DIRECTIONS FOR THIS TASK: Down to the last line below, give the listing again exactly.

DATA BELOW:

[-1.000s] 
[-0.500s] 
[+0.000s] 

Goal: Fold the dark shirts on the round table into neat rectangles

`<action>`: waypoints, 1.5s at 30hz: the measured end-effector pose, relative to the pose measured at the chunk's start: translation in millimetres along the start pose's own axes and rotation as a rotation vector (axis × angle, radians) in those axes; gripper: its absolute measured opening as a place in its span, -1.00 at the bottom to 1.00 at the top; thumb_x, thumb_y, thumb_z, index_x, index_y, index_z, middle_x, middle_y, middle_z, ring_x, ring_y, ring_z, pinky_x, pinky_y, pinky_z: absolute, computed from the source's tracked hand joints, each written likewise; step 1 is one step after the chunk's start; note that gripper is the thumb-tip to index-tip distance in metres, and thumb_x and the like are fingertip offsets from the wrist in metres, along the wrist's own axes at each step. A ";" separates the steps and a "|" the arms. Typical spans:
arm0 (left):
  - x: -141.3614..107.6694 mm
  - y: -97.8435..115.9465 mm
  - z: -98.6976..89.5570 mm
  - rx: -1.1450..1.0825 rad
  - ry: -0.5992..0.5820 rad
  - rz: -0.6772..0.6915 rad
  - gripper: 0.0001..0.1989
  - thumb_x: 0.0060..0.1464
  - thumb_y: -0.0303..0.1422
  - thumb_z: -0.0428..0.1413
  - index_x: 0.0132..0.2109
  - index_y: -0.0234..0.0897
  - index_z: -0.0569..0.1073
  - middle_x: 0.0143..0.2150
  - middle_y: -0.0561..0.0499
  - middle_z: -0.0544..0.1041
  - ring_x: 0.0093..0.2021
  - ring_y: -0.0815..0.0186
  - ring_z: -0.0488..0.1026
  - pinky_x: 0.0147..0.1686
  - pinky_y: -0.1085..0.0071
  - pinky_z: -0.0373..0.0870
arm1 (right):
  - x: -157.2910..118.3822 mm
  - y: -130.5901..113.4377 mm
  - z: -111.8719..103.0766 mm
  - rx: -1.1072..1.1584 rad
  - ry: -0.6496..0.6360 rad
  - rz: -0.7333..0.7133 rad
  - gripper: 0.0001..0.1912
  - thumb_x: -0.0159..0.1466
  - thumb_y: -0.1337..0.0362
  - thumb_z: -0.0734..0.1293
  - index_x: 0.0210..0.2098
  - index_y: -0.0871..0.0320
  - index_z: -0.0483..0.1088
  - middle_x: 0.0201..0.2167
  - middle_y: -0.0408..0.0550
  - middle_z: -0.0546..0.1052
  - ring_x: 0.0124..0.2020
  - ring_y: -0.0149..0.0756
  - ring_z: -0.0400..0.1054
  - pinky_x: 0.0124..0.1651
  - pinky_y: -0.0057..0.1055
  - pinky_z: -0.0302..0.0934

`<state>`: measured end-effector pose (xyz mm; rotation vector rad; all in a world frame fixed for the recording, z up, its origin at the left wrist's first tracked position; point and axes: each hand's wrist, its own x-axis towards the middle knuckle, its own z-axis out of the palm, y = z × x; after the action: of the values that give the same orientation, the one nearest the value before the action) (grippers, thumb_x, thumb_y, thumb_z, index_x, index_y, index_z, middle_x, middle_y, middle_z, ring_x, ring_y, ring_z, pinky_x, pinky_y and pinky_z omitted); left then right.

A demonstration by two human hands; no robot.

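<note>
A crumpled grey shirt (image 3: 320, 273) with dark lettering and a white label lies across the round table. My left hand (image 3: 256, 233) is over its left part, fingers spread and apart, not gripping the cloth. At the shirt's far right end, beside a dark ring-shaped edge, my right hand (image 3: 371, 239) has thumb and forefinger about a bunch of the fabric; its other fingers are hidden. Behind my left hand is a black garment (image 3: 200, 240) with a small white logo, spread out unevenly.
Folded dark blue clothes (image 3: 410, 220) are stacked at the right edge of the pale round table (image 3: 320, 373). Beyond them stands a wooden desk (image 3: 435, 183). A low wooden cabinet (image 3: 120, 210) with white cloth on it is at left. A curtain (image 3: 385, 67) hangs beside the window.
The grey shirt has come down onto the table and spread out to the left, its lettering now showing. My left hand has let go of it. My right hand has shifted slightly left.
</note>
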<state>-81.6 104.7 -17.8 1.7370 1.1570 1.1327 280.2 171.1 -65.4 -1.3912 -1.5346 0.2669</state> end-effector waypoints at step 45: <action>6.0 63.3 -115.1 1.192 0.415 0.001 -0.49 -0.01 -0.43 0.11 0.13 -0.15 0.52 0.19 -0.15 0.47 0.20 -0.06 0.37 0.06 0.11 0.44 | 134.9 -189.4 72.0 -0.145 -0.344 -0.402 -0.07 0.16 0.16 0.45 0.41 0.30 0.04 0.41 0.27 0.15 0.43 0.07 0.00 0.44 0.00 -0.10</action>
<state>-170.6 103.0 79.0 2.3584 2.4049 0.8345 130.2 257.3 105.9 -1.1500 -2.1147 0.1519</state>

EXERCISE OUTPUT:
[-1.000s] 
[-0.500s] 
[+0.000s] 

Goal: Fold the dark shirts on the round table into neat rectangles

`<action>`: waypoints, 1.5s at 30hz: the measured end-effector pose, relative to the pose measured at the chunk's start: translation in millimetres along the start pose's own axes and rotation as a rotation vector (axis × angle, radians) in those axes; gripper: its absolute measured opening as a place in its span, -1.00 at the bottom to 1.00 at the top; thumb_x, thumb_y, thumb_z, index_x, index_y, index_z, middle_x, middle_y, middle_z, ring_x, ring_y, ring_z, pinky_x, pinky_y, pinky_z: absolute, computed from the source's tracked hand joints, each written likewise; step 1 is one step after the chunk's start; note that gripper is the thumb-tip to index-tip distance in metres, and thumb_x and the like are fingertip offsets from the wrist in metres, along the wrist's own axes at each step. A ";" separates the steps and a "|" the arms. Typical spans:
arm0 (left):
  - x: -141.3614..107.6694 mm
  - y: -97.8435..115.9465 mm
  - z: -98.6976..89.5570 mm
  - rx: -1.1450..1.0825 rad
  - ry: -0.5992..0.5820 rad
  - rz: -0.6772..0.6915 rad
  - gripper: 0.0001..0.1989
  - thumb_x: 0.0060..0.1464
  - thumb_y: -0.0303..0.1422
  - thumb_z: -0.0428..0.1413
  - index_x: 0.0132..0.2109
  - index_y: -0.0234..0.0897
  - index_z: -0.0569..0.1073
  - middle_x: 0.0143..0.2150
  - middle_y: -0.0561..0.0499
  - middle_z: -0.0544..0.1041
  - ring_x: 0.0093..0.2021
  - ring_y: -0.0815..0.0186
  - ring_z: -0.0488..0.1026
  - pinky_x: 0.0147..0.1686
  - pinky_y: -0.1085..0.0071
  - pinky_z: -0.0373..0.0870
arm1 (right):
  - x: -157.2910..118.3822 mm
  - y: -130.5901..113.4377 mm
  - z: -111.8719..103.0766 mm
  - rx: -1.1072..1.1584 rad
  - ry: -0.6496..0.6360 rad
  - rz: -0.7333..0.7133 rad
  - gripper: 0.0001..0.1912
  - thumb_x: -0.0159..0.1466
  - thumb_y: -0.1337..0.0362
  - thumb_z: -0.0734..0.1293
  - index_x: 0.0210..0.2098
  - index_y: -0.0871..0.0320
  - index_z: -0.0483..0.1088
  - middle_x: 0.0201..0.2167
  - middle_y: -0.0408..0.0550
  - middle_z: -0.0546..0.1052
  - ring_x: 0.0124..0.2020
  - ring_y: -0.0149..0.0756
  - ring_z: -0.0400..0.1054
  - pinky_x: 0.0124..0.1651
  - pinky_y: -0.0057..0.1055
  - pinky_z: -0.0302..0.0934

`<state>`: measured end-effector pose (xyz mm; rotation vector rad; all in a world frame fixed for the recording, z up, its origin at the left wrist's first tracked position; point and axes: each hand's wrist, its own x-axis towards the middle knuckle, its own z-axis out of the palm, y = z × x; after the action: of the values that give the same orientation, the one nearest the value before the action) (grippers, thumb_x, thumb_y, thumb_z, index_x, index_y, index_z, middle_x, middle_y, middle_z, ring_x, ring_y, ring_z, pinky_x, pinky_y and pinky_z omitted); left then right.

A demonstration by two human hands; no robot.

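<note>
A crumpled grey shirt (image 3: 320, 273) with dark lettering and a white label lies across the round table. My left hand (image 3: 256, 233) is over its left part, fingers spread and apart, not gripping the cloth. At the shirt's far right end, beside a dark ring-shaped edge, my right hand (image 3: 371, 239) has thumb and forefinger about a bunch of the fabric; its other fingers are hidden. Behind my left hand is a black garment (image 3: 200, 240) with a small white logo, spread out unevenly.
Folded dark blue clothes (image 3: 410, 220) are stacked at the right edge of the pale round table (image 3: 320, 373). Beyond them stands a wooden desk (image 3: 435, 183). A low wooden cabinet (image 3: 120, 210) with white cloth on it is at left. A curtain (image 3: 385, 67) hangs beside the window.
The grey shirt has come down onto the table and spread out to the left, its lettering now showing. My left hand has let go of it. My right hand has shifted slightly left.
</note>
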<state>-81.6 104.7 -17.8 1.7370 1.1570 1.1327 280.2 171.1 -65.4 -1.3912 -1.5346 0.2669</state> end-effector waypoints at step 45: <action>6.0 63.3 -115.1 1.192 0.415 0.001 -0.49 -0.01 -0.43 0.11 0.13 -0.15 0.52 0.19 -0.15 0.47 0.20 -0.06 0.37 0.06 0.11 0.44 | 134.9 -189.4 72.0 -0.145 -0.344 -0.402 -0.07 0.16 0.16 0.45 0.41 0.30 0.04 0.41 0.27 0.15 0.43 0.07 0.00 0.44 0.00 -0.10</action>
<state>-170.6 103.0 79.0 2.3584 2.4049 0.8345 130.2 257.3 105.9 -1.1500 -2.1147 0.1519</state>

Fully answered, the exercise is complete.